I LOVE Richard, McDreamy and McSteamy more than anything. I wanna be like Bailey when I grow up. And marry Alex. Izzie and George (nothing but true love!) have broken my heart. And Callie got me to like her and Arizona (a lot!). I swear I didn’t think it was possible when they first appeared!
I love and hate Cristina. It swings. But the hate part is definitely much due to Owen, who bores me a bit. I used to love Cristina until he came. Btw, I REALLY LOVE the actresses Sandra Oh and Chandra Wilson (Bailey). I find their work exquisite! How genuine it is! They nail it. Breathtaking performances. Geniuses! The episode in which they sang left me crying for an entire day. I just wanted a whole musical season. Is it possible? It was fantastic. Loved it.

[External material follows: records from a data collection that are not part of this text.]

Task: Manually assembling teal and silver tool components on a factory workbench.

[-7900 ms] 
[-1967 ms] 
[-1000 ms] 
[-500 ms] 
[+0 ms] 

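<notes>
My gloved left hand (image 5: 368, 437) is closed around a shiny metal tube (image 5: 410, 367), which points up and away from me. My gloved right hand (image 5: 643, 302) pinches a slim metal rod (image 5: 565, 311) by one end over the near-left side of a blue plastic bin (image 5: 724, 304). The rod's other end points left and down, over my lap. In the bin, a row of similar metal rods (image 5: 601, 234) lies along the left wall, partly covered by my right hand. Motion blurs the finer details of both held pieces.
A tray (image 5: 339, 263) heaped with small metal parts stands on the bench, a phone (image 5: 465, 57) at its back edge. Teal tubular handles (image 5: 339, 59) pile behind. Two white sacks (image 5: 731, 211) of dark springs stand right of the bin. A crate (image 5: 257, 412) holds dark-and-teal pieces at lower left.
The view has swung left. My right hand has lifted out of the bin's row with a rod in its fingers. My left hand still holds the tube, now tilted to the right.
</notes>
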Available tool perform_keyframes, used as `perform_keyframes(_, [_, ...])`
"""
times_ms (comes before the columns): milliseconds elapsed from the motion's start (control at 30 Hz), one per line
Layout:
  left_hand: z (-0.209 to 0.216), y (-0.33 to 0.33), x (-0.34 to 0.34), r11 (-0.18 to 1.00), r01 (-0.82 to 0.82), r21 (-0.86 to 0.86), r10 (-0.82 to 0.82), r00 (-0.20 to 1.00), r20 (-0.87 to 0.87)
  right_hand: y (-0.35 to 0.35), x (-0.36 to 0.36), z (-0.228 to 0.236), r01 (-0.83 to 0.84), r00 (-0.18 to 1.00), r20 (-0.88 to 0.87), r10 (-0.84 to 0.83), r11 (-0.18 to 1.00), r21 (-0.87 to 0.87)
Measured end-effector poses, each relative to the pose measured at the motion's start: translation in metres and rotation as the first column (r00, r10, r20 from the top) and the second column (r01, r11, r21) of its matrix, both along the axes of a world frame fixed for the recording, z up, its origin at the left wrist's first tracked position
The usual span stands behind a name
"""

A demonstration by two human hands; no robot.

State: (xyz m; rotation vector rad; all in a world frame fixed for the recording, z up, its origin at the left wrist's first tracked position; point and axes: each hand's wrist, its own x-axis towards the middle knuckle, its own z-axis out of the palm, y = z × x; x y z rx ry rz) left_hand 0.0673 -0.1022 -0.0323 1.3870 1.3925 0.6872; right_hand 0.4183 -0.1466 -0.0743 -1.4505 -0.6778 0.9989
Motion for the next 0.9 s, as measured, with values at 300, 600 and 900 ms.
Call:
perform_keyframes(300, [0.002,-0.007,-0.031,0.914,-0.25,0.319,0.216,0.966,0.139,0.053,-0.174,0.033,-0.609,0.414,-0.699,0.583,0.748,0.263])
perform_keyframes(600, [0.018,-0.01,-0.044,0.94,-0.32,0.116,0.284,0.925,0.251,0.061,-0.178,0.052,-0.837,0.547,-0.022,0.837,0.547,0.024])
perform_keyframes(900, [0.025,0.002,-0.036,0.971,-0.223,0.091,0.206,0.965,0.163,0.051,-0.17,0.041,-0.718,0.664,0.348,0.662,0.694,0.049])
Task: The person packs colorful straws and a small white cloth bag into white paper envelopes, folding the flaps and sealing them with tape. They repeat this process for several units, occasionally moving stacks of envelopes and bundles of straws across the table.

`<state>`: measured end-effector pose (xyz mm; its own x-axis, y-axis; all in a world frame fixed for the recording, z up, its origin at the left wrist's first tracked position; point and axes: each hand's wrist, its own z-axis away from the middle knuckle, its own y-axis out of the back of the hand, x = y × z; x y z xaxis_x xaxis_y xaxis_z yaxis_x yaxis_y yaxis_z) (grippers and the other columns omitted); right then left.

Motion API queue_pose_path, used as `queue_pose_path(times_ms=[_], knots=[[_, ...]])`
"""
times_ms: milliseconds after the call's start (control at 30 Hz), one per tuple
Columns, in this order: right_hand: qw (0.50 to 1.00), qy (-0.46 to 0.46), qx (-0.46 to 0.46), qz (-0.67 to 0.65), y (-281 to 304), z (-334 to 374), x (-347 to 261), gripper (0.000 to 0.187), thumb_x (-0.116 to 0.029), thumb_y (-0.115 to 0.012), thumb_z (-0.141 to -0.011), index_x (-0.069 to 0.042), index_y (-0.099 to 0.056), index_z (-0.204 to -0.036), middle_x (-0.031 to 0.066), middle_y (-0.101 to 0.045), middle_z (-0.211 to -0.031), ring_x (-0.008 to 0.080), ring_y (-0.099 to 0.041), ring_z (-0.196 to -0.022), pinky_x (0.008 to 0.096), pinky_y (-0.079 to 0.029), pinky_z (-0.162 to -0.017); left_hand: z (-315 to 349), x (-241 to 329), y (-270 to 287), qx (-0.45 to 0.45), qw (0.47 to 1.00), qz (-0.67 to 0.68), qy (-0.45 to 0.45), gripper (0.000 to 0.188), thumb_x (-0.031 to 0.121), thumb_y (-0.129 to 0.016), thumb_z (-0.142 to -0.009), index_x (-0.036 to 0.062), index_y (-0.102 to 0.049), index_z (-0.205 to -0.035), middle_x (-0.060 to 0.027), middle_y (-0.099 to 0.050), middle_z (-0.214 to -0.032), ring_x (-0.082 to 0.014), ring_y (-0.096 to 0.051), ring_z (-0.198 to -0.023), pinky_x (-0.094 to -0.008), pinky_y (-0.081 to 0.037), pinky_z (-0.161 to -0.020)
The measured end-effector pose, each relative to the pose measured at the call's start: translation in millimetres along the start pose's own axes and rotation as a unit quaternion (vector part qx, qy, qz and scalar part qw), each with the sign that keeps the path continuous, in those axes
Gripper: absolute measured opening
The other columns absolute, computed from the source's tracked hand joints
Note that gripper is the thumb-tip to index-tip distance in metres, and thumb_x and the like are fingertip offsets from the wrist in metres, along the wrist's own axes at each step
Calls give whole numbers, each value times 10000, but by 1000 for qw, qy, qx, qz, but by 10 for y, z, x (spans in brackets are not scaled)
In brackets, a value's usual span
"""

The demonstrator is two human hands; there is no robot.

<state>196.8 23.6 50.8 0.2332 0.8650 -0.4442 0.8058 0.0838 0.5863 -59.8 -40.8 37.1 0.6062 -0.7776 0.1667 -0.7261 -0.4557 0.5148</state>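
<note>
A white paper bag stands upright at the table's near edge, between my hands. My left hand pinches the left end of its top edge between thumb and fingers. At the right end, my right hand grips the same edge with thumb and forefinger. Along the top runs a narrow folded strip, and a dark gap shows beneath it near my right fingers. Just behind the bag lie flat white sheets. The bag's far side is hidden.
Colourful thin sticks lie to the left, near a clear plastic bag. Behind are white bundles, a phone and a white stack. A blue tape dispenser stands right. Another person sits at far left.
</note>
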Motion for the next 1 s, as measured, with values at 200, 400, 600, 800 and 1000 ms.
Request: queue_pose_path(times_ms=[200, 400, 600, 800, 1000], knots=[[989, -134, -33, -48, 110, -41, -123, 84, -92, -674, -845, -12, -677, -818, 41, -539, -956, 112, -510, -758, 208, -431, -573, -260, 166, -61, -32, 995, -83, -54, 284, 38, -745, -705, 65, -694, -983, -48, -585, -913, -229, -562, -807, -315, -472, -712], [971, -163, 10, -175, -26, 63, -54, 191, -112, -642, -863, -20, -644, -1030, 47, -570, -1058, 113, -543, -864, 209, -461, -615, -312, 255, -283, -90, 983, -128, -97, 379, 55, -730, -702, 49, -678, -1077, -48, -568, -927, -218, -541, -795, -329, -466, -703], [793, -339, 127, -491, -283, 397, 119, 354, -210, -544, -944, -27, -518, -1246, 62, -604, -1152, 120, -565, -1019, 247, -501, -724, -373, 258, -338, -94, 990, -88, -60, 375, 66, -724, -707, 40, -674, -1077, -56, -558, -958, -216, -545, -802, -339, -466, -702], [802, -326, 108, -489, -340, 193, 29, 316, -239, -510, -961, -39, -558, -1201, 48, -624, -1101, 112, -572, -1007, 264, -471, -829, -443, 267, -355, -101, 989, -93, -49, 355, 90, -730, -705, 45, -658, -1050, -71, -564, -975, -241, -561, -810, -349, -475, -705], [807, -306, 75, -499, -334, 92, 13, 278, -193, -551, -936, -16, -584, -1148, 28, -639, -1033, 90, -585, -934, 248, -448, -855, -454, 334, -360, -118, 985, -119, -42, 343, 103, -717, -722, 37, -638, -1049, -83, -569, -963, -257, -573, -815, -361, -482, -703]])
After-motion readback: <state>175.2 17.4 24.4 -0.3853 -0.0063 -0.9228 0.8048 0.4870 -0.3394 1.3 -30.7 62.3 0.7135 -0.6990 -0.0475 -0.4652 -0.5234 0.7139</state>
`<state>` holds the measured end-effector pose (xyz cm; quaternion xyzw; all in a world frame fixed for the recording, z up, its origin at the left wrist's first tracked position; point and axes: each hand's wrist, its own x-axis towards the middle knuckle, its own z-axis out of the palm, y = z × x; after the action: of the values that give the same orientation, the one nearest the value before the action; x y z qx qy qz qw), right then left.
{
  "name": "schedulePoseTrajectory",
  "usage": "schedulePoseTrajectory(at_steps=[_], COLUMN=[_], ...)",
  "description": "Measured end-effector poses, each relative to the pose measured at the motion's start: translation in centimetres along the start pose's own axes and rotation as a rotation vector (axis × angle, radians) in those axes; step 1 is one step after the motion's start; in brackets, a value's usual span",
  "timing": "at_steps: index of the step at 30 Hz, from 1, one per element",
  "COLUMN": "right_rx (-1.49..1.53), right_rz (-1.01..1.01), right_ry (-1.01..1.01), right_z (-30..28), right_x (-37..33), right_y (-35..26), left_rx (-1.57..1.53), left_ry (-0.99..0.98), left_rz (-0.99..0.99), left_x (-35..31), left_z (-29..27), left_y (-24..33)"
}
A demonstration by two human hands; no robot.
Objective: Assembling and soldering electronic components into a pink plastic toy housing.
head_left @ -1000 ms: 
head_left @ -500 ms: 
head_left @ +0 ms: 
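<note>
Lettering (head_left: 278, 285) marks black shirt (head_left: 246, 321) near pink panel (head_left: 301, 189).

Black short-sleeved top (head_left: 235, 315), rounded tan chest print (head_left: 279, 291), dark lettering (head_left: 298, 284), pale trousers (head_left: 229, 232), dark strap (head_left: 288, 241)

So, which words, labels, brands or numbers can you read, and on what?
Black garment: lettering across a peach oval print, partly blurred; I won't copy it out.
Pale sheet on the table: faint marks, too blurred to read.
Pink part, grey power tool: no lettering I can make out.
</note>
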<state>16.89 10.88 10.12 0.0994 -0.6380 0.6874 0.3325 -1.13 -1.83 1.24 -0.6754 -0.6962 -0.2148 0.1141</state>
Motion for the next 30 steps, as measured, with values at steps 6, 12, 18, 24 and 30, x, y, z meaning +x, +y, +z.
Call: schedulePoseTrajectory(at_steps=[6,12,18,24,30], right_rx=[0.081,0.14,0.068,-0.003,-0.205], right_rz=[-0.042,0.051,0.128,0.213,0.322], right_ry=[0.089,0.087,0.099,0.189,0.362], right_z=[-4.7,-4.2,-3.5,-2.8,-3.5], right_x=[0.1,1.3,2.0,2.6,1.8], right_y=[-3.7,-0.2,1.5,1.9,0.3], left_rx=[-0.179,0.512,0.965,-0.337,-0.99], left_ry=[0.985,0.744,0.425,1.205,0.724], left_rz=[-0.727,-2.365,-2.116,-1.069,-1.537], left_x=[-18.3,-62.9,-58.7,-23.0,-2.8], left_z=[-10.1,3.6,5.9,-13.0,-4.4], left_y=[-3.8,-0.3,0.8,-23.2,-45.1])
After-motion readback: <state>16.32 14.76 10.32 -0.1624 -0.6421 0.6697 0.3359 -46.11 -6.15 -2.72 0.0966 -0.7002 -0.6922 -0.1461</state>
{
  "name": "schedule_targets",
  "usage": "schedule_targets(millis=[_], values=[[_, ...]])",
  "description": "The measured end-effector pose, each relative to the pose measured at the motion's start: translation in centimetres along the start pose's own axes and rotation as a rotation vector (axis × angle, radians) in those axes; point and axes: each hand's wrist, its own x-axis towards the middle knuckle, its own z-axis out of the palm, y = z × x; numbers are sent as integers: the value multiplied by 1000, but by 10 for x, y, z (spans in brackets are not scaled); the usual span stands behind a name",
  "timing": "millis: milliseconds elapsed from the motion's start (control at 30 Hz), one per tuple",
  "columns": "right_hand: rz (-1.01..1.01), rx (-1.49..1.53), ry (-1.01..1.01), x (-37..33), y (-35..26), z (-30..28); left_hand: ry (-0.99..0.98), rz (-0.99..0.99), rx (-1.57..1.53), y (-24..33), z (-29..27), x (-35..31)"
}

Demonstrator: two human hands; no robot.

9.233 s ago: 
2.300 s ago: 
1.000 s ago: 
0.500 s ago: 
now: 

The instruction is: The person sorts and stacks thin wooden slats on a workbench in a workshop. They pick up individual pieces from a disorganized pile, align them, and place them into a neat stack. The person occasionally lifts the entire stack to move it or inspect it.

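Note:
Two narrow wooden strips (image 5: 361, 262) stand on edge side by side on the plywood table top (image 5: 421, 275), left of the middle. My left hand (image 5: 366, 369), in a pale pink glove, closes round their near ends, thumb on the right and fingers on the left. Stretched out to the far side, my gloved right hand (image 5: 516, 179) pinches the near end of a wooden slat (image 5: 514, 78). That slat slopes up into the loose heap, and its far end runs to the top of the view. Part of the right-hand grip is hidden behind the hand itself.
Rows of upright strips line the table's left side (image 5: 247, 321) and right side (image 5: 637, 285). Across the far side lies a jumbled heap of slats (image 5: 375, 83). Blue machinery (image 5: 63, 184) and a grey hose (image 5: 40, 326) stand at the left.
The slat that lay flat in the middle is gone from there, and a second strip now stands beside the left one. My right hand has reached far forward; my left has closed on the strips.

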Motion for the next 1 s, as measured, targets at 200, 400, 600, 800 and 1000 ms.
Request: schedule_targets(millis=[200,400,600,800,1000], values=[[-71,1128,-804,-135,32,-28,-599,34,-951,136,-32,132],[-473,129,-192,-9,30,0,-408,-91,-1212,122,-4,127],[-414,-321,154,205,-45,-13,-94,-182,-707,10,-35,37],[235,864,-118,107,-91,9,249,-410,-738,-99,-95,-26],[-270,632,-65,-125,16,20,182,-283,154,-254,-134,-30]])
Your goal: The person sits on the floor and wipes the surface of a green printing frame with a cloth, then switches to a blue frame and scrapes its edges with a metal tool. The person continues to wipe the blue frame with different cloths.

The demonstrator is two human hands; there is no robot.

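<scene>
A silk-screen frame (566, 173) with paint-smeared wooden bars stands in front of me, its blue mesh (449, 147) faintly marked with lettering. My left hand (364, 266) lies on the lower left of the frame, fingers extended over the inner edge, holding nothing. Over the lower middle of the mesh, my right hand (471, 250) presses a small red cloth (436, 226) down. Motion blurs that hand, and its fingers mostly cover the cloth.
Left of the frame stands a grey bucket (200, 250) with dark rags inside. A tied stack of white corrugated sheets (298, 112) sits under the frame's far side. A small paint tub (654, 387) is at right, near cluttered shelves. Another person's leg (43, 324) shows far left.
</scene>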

A whole paragraph dedicated to Shonda Rhimes, the author. Coming up with new stories for eight years is probably not an easy task. I particularly like the five first seasons a million times better than the others (I’m really jealous of my friends who have just started! Good times…). I wanted to kill her for some of her choices. I really got involved. And I can imagine the pressure she suffered from heated fans this whole time. It must be hard… So I must applaud her, she really nailed it! Each episode is like the last one… Amazing. She masters it.
I guess I was able to sum up my impressions, right? Now you can flood the comment section with “agrees” or “disagrees”. I’ll love to hear about your favorites, different points of view and all that. It will be perfect for this moment of abstinence. I’m still fine because I haven’t seen season 9 yet. As soon as I finish this post I’m rushing to the computer to sort this out. I didn’t want to though… I wanted to wait for it to get to Netflix and watch it on the TV, in high quality, but I just can’t wait. Not even a minute longer. So, here we go again!
Oh, and I really can use some TV series tips for when season 9 is over. I’ll be so depressed, life will lose its meaning entirely and I’ll need another show to relieve the pain of the end of Grey’s. And I’m loving it! I had only felt that before with books, the kind you read only five pages a day because you don’t want it to end. Don’t want to lose your bed companion. So… Same here. Now, for the first time with a TV series.
So please have mercy of this person who’s writing and prescribe me a good medical replacement series.